Final approval for emergency use of the Pfizer-BioNTech vaccine is pending after today’s successful presentation to the FDA advisory board. Exciting news. This ability to produce a vaccine and prove safety and efficacy within months is astonishing. We should all be grateful for the scientists and clinicians that made it possible. Please look at this very excellent explanation of how it works in the New York Times.
Still, more needs to be known about the vaccines. The reason this is still “Emergency Use” is that normally the company collects much more data about outcomes, both efficacy and safety. Then the FDA reviews that data before regular approval. We have some info about using it in older adolescents, but no data in children or pregnant women, two groups that will need to be studied. Data regarding efficacy and adverse events will continue to be collected and the original people in the study will continue to be followed per protocol.
The bigger question that is not clear yet- too early really to tell, is whether the vaccine decreases actual transmission of the virus. It definitely cuts down on illness, especially serious illness. But will those vaccinated decrease the risk of asymptomatic colonization that can spread SARS-CoV-2 to others? That is why mask wearing will still be needed after vaccination.

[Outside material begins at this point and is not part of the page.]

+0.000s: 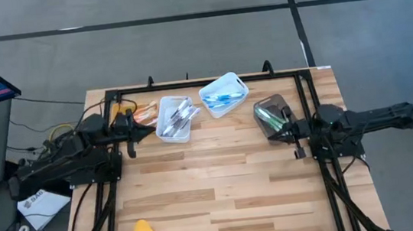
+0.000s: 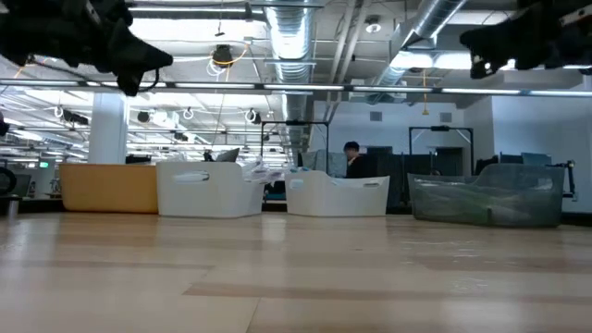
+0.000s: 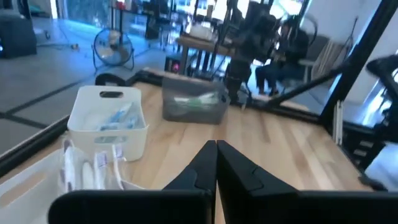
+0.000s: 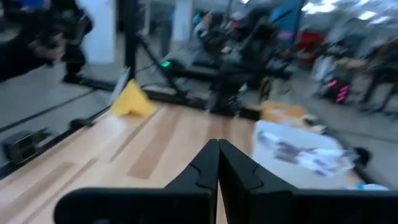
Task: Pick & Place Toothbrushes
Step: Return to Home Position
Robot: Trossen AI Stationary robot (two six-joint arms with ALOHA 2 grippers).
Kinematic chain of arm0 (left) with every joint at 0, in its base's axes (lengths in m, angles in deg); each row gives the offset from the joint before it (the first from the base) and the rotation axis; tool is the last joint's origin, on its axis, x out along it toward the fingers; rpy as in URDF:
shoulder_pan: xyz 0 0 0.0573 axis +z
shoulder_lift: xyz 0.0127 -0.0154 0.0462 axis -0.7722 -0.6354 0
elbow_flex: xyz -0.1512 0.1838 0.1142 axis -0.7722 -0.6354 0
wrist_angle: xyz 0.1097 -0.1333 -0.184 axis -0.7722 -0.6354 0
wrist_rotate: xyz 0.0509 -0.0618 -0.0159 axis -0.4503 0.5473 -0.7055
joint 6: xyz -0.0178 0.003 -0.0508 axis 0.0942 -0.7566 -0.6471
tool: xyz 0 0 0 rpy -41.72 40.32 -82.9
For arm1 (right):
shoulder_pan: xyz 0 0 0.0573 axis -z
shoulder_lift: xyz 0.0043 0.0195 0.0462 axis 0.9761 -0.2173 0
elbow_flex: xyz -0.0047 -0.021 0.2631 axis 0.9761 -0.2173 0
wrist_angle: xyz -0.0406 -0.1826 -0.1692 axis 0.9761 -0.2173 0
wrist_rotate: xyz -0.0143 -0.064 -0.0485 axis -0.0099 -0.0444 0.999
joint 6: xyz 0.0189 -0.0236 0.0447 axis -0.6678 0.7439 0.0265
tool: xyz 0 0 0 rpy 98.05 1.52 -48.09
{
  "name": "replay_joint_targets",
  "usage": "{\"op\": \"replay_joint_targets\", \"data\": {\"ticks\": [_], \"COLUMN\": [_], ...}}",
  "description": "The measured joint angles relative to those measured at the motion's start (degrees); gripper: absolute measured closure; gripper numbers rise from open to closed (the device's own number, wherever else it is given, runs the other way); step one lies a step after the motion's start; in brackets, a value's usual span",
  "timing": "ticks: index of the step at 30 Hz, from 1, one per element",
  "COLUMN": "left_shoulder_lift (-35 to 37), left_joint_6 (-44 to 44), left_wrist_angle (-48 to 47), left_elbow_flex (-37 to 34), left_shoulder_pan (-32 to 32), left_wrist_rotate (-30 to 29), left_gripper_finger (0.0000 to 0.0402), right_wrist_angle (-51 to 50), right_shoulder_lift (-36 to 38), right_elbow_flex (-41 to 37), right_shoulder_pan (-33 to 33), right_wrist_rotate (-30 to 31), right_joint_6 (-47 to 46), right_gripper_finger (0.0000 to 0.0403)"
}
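High view: thin plastic toothbrushes (image 1: 178, 117) all lie sorted in rectangular bins (image 1: 164, 135) at twelve o'clock on the wooden worktop (image 1: 221, 183). Left pincer (image 3: 216, 146) and right pincer (image 4: 217, 144), pinched together and empty, hover nearby. A careless swing could clip a bin.

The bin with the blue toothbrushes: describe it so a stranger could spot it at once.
On the wooden table, four bins line the far edge. It is the white bin third from the left, between a second white bin and a dark see-through bin. Only it sits skewed and holds blue toothbrushes.
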Motion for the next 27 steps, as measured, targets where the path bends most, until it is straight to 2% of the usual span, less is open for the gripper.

Despite the speed of rolling out this vaccine, I am pretty happy and reassured about the vaccine approval process avoiding politicization. An example is the slowed down process that is happening with AstraZeneca and its vaccine. This is still a promising and effective vaccine that is cheaper to manufacture and easier to transport- no special freezers needed. This was the vaccine that the US Government bet on for more widespread use and one reason they did not accept the extra doses from Pfizer.
However, a few mistakes were made by AstraZeneca, including a mistaken dosing issue that arose. Partly due to poor communication and partly due to error, their approval process is delayed. The New York Times article lays it out clearly. These are the sorts of things that have the FDA look more closely at the data, often asking for more, slowing the approval process down. This is how the process is supposed to work- due diligence being done. The only fortuitous part is that the dosing error of using a half dose first seems to prime the immune system to have a better response after the second dose. Still more study is needed since the numbers in that arm were low.
Success in these areas helps but is overshadowed right now by the increasing number of US deaths, yesterday more than 3000, more than Pearl Harbor, more than died on 9/11. We must continue to protect ourselves with our “Swiss cheese method” and remind our friends and families to be careful too. We are still pretty much on our own.
Wash your hands, cover your nose, keep safe six, and stay well.
And finally, my caveat is that this is my experience and my opinions, which are subject to change as more information is available, and not related to the organization I work for. Thanks for reading.